Lines in the material below that include "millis" need to be tallied; give the total alone.
- Opening Delimiter -
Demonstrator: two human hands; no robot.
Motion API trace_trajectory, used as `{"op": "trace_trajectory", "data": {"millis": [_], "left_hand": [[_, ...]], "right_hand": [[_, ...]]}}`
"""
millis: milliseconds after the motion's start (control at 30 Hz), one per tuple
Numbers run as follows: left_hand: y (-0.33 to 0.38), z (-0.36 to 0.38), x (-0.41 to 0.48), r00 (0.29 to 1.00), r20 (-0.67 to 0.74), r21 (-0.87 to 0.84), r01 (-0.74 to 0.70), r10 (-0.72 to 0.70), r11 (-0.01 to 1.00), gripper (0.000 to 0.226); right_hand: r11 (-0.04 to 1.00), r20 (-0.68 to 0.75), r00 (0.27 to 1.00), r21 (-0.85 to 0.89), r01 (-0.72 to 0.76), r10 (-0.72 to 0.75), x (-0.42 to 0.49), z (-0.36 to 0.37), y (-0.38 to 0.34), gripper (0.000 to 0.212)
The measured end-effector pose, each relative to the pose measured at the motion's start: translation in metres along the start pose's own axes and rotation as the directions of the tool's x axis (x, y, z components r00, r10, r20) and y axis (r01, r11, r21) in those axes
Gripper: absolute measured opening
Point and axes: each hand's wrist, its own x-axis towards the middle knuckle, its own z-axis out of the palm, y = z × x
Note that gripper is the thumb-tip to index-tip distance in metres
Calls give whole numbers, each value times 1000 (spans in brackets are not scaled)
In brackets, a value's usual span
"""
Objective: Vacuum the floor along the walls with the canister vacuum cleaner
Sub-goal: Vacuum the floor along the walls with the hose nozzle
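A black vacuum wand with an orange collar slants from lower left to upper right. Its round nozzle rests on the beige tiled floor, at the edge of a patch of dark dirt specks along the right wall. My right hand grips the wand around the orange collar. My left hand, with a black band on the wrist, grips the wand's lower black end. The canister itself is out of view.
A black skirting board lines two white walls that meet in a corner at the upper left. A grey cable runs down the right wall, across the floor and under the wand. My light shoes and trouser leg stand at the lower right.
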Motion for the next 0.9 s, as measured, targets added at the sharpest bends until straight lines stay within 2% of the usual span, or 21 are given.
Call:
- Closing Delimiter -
**OUTPUT BELOW**
2